Teleperformance si ristruttura
I sindacati: «Disposti a trattare ma nel solco del contratto nazionale»
«Non chiudiamo i call center di Taranto e Roma, nè li vendiamo, nè licenziamo il personale, ma è ovvio che se con i sindacati non arriveremo ad un accordo sulla ristrutturazione, la strada purtroppo sarà segnata e diverranno inevitabili licenziamenti e chiusura». All’indomani dell’incontro con i sindacati, Gabriele Piva, ad di Teleperformance (2.400 addetti a Taranto, 300 a Roma e 400 a Parco San Leonardo-Fiumicino), rilancia le richieste della multinazionale. Che possono dividersi in tre punti: creazione di una nuova società solo per Parco San Leonardo mentre Roma e Taranto restano con l’assetto attuale; apertura alla flessibilità e riduzione del tempo indeterminato; riduzione dell’orario di lavoro settimanale da 33 a 20 ore con turni di quattro ore anzichè sei, oppure di otto, se necessario per le richieste del committente, ma divise in due tranche. «Dobbiamo recuperare competitività ed essere efficienti - dice Piva, parlando ieri a Taranto in videoconferenza da Roma - perché la nostra è un’azienda di persone che offre servizi ad altre persone. Se non ci adeguiamo alle richieste del mercato, non c’è futuro e Teleperformance già oggi a Taranto perde tra gli 8 e i 9 milioni di euro. Chiediamo ai dipendenti un sacrificio, anche in termini di stipendio, ma ne va del posto di lavoro». Gli replicano a strettissimo giro i sindacati di categoria con una conferenza stampa a Taranto. «Disponibili a trattare con l’azienda ma nel solco del contratto nazionale - dichiara Andrea Lumino, segretario Slc Cgil Taranto -. Questo significa che non c’è spazio per i turni di 4 ore, nè di tornare all’accordo del 2013 che ha ridotto lo stipendio dei la- voratori. Anzi, dobbiamo tornare alle condizioni pre 2013». In ogni caso, dicono i sindacati, «con Teleperformance non si apre alcuna trattativa se l’azienda non ritira ogni discorso sulla modifica della struttura societaria. Per noi è una pregiudiziale».

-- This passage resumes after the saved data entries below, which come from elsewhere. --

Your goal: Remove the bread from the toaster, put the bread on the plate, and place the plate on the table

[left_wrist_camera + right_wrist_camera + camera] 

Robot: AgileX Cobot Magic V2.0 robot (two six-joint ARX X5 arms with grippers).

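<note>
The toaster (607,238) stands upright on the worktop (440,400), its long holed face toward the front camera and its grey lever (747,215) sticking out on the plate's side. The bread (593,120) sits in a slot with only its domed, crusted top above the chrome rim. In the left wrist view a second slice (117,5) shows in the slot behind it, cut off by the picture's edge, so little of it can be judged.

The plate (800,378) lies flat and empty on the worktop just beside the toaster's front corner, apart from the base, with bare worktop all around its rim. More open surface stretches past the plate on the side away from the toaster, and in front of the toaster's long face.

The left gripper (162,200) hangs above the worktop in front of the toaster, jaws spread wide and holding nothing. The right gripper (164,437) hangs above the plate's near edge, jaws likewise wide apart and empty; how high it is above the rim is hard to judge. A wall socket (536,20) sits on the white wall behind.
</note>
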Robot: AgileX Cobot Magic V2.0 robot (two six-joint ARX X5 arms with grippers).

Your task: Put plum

La crisi di Teleperformance è intanto l’emblema delle più vaste difficoltà dei call center dove, denuncia Michele Azzola, segretario generale Slc Cgil, ci sono 20mila posti a rischio. Per Azzola, «Governo e maggioranza non sono stati in grado di dare risposte, limitandosi a nascondersi dietro la convocazione di un tavolo di crisi specifico». Tavolo che «da mesi non viene più convocato e dal quale sindacati e aziende dei call center continuano a lanciare grida di aiuto«. E intanto il Mise ha convocato per giovedì prossimo un incontro per il call center “People Care” di Livorno. In bilico in questo caso 350 lavoratori.